Going As Planned

The first in a book-length thing about my life in story form. If you like it, I'll post three parts of a chapter (one chapter) every week or two weeks!

Chapter 1

Chapter One (Part 1)

Just because I thought about someone all the time doesn't mean I liked them.
Right?
However, Hayden disagreed. She was telling me why I was wrong (much of my time with Hayden was spent with her telling me why I was wrong) and that if you spent as much time thinking about some as I did thinking about Zach Michaels, then you were thoroughly obsessed.
"No, you're not getting it," I was telling her as we headed to history. "He just--I think about him, and all the rumors about him, and, you know, that type of stuff. Not, like, romantic thoughts or anything."
"Liar." Hayden's dull, almost robotic voice echoed through the stairways.
"I'm not lying! Stop giving me crap for this!" I said, trying to keep the fact that I was getting more and more annoyed with Hayden with each syllable she uttered.
"Okay, fine, you're right, I'm wrong. Hey, how'd you think you did on the test about the British Period?"
And that was Hayden. One moment, we would be in the middle of an argument, and I would be about to make some great point or something, and then, just like that, she would change the subject. Hayden was not one to dwell, and I guess that when we were dealing with something like this, I should have been happy about this, but I just couldn't seem to be. It was just something she did, and something I could deal with. For one moment, in the stairs, I thought about telling her that maybe she should comfort me. But that might get her to tell me a million stories about how he was a bad choice for me and I knew she was doind it to protect me, but I didn't want here it. Again. And I thought about telling her this, but she was my best friend, and so I didn't. I just stood there, and answered her question about some test we had just taken.

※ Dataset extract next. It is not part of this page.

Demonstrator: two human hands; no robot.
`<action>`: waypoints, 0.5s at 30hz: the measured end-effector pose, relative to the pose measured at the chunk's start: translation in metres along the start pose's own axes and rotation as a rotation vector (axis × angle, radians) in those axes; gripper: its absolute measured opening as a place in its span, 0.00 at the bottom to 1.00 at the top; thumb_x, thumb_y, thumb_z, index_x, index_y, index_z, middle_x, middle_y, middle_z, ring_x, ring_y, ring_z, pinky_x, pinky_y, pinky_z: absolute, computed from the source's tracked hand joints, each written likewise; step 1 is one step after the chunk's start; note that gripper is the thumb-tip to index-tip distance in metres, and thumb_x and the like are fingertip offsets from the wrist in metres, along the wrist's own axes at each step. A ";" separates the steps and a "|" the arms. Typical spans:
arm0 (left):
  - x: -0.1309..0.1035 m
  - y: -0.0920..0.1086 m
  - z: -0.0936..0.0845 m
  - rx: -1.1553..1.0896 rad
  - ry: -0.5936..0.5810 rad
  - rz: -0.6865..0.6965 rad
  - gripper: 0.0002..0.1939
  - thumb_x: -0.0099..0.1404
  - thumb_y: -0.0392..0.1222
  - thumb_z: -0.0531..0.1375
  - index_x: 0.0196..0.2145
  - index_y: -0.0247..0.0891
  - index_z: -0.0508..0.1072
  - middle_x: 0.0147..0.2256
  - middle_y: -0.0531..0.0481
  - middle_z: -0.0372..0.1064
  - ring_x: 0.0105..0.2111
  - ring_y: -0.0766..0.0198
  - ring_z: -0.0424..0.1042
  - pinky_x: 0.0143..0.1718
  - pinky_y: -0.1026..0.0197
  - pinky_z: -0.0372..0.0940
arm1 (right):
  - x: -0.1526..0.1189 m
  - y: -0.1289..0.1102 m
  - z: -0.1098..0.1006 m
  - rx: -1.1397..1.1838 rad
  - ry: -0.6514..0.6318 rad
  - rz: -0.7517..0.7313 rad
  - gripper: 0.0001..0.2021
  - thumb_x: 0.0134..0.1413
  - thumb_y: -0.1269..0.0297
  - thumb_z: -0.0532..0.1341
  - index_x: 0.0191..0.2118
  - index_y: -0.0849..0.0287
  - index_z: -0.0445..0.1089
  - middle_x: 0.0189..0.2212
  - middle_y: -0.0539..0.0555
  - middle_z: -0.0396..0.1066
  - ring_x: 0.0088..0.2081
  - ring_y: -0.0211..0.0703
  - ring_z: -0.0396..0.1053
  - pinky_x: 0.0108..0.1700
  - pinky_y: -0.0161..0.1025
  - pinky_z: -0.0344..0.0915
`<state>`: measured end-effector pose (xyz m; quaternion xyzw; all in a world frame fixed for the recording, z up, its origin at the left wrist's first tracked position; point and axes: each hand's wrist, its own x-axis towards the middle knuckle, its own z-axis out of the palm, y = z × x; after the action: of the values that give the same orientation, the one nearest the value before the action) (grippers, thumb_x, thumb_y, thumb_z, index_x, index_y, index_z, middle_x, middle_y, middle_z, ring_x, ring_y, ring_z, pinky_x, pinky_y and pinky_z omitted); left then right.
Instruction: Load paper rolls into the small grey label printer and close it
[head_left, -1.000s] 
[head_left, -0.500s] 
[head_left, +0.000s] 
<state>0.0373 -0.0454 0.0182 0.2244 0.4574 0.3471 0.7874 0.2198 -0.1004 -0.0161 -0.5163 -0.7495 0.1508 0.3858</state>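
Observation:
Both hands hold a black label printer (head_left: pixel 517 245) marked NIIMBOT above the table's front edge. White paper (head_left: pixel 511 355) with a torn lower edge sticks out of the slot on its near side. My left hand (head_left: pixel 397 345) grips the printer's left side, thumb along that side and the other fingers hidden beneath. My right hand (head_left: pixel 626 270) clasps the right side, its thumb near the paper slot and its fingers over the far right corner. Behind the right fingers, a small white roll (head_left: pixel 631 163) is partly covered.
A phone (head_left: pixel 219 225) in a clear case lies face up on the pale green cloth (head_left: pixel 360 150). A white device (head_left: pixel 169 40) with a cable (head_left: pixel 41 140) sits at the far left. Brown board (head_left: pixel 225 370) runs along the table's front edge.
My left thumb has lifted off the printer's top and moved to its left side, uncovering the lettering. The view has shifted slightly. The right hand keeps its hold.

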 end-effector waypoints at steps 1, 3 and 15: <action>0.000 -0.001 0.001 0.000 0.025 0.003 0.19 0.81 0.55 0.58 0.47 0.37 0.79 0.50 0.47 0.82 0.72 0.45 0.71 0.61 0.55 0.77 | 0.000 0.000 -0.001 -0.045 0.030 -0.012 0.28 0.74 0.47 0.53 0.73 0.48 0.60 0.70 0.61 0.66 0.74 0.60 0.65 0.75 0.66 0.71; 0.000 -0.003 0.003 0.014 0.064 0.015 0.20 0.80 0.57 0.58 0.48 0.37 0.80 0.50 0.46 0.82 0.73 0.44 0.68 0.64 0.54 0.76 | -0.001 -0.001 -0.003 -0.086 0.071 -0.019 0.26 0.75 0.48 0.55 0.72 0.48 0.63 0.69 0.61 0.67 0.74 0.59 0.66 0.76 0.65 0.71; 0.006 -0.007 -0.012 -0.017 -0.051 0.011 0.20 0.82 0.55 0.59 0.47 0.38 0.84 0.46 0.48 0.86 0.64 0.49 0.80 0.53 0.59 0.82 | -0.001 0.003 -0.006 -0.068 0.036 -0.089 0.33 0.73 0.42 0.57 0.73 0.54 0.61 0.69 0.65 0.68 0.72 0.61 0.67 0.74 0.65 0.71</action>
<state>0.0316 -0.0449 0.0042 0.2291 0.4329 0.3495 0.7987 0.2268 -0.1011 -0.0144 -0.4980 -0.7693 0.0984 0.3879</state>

The thing was, Hayden hadn't been wrong. I did think about Zach Michaels a lot. In fact, I thought about once every five or ten minutes, more if I was walking by a class I knew he took, or listening to a song that reminded me of him, or doing those math problems they gave us to warm up our brains or...well, needless to say, about fifty percent of my time was taken up with thoughts about the guy.
It had started innocently enough. Our basketball team, the Bayview Bulldogs (yes, our team mascot really was a dog that looked like an overgrown pug) had been warming up before our first game of the season. Halfway through our usual scrimmages, our coach, who was one of those coaches who seem sweet and dress in American Apparel clothing and then are secretly really tough and badass, had called us together to tell us to practice free throws. And we did.
I was not, and never will be, a great basketball player. I wasn't like Samantha, who closed her eyes every time the ball got close to her, but I wasn't like Irene, either, who was tiny and could dribble the ball down the entire field without once getting touched my any players on the other team. Still, as we warmed up for that first game, I was at my absolute worst. I was missing every shot, not catching the rebounds, and chasing after the ball with the grace of an anteater. One time, after the ball didn't even bounce of the backboard, but headed in the opposite direction, I turned around, and then lo and behold, he was there.
Zach Michaels.
He watched me shoot (okay, he watched me miss). I was in my short shorts and low-cut jersey, my hair pulled back into the tightest ponytail I could get without and a comb and hair gel, and my shoes were tightened in that nervous, if-my-shoes-are-well-laced-that-will-change-my-life way. I guess they kind of did, because halfway through my embarrassing attempts at free throws, Zach spoke.
I wonder how he did it, because his smirk was so big,
"So, you're doing great at this, huh?"
By way of answering, I blushed. It was bright red and it covered my entire face, and then I was embarrassed that I blushed, so I blushed again. Stupid freaking catch twenty-two's.
He kept watching me, and now I was watching him, and I think we were both aware of the fact. When our coach called us in for a pre-game prep talk, I tried to push him out of my mind. It didn't really work.
"Ladies," coach Agleton said (she always called us ladies) "this is your first game. I don't expect you to win, and I don't expect you to play well, but I want you to try hard."
All I was thinking that if she had been trying to say something cliché she could not have done a better job.
"Carroway is a good team, and I want you guys to be playing your best. I know that if we work together as a team, and if we believe in our selves, then we could really make something wonderful out of this."
And I turned around, mostly to see if he was still there. And he was. And not only that, but he was looking at me, and we looked away in that moment. At that point, I don't think I liked him. I think I noticed how amazingly amazing he looked at all times, and that I liked that he was looking at me, but beyond that, I don't think there was anything.
But that was the beginning. The beginning of something that would lead me to create two playlists, the beginning of something that would cause me to laugh and cry and jump up and down and scream and sing Taylor Swift song in the shower. The beginning of something that didn't really exist, but that I desperately, desperately, wanted to.